L'alcoolisme est une maladie qui concerne environ 1.5 millions de femmes en France. "La sensibilisation et l'information sont d'autant plus importantes que l'on peut, hélas, prédire une épidémie d'alcoolisme dans les dix ans qui viennent avec la banalisation des ivresses et des alcoolisations massives chez les jeunes femmes", souligne le Pr Reynaud.
Cette campagne s'adresse donc à un large public, puisque nous sommes tous en principe susceptibles de côtoyer une personne qui présente des problèmes de dépendance à l'alcool. Et ces signes sont parfois encore plus difficiles à repérer chez la femme. Comme l'a expliqué le psychiatre addictologue Amine Benyamina à Addict Aide, les marques physiques liées à une dépendance à l'alcool (rougeurs, visage bouffi) sont moins visibles sur une femme, qui peut les camoufler sous des couches de maquillage.
Il existe de nombreux facteurs qui favorisent l'alcoolisme : dépression, troubles anxieux, isolement social, prédisposition génétique... Ces causes menacent autant les hommes que les femmes. Des études ont cependant démontré que le taux d'alcool dans le sang de la femme est supérieur à celui de l'homme. Cet écart les expose donc davantage que leurs homologues masculins. De surcroît, certains troubles pathologiques pouvant conduire à une dépendance à l'alcool concernent spécifiquement la gent féminine.
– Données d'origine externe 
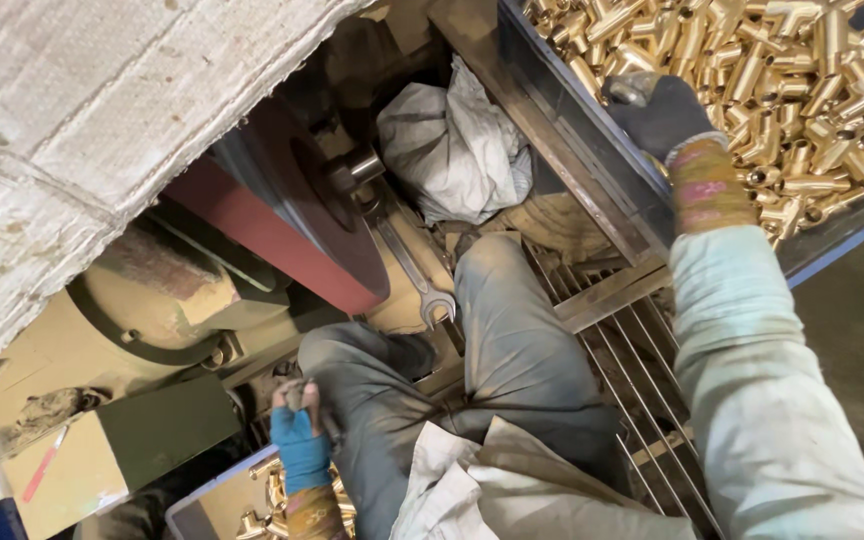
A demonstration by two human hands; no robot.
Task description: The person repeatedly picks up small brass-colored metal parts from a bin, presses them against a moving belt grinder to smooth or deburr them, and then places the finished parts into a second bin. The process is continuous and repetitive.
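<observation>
The right hand [657, 112], in a dark glove, reaches over the metal rim of a big bin [592, 170] heaped with brass tee fittings [802, 90]; its grip is closed around one pale metal piece [632, 92] at the near edge of the heap, most of that piece hidden under the fingers. The left hand [297, 420], in a blue glove, hangs low beside the left knee with its fingers curled shut on a small dull fitting [292, 392], too hidden to tell its shape. Just under that hand sits a second, smaller tray [192, 505] with a few more brass fittings [272, 500]. Between the two hands lie the person's grey-trousered legs [512, 330], drawn up on a wire grate [642, 380]. Ahead of the knees stands a dark red belt wheel [292, 225] with a metal hub [352, 170], and an open-ended spanner [407, 265] hangs from the hub down toward the right knee. A crumpled white bag [452, 145] is stuffed behind the wheel, against the bin's side wall. A coarse woven sack [82, 120] fills the upper left, overhanging a tan machine housing [62, 340].
</observation>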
C'est par exemple le cas de l'alcoolorexie, un trouble alimentaire encore méconnu mais qui prend de plus en plus d'ampleur, notamment chez les adolescentes et les jeunes adultes américaines.
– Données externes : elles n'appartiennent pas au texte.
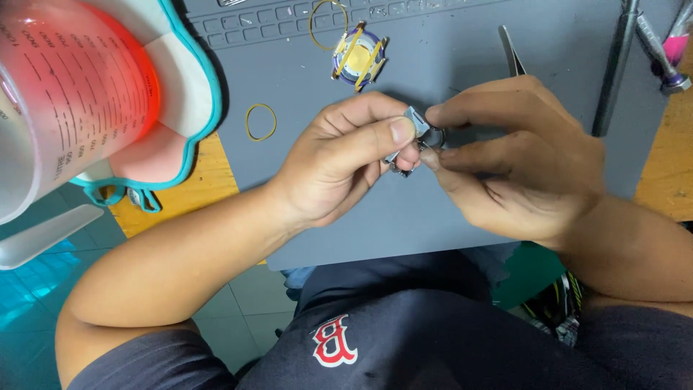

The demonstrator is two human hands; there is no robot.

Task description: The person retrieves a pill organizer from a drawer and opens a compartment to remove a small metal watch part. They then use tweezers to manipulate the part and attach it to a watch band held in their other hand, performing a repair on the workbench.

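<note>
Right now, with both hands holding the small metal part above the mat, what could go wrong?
1. The small metal part is pinched only by fingertips of the left hand and right hand; it might slip and drop off the grey mat into the lap.
2. The measuring jug stands near the left elbow and could be bumped.

A dark navy short-sleeved shirt (404,339) is worn, marked on the chest with a red letter emblem (334,341) outlined in white. Both forearms are left bare; no gloves or rings are seen.
</note>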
Trouble qui compile les syndromes de l'anorexie et de l'alcoolisme, l' "alcoolorexie" consiste à ne pas s'alimenter et à boire de l'alcool afin de remplacer les calories d'un repas par celles de la boisson. Obsédées par les standards de beauté des publicités, des magazines ou des films, les jeunes femmes atteintes d'alcoolorexie (souvent des étudiantes) planifient leur soirée en calculant le nombre de calories qu'elles vont ingérer et, pour ne pas compiler celles de la nourriture et de l'alcool en même temps, optent pour le jeûne.
L'OFDT (Observatoire français des drogues et des toxicomanies) a signalé qu'entre 2005 et 2010, les états d'ivresse avaient augmenté, en particulier chez les jeunes femmes de 18 à 35 ans.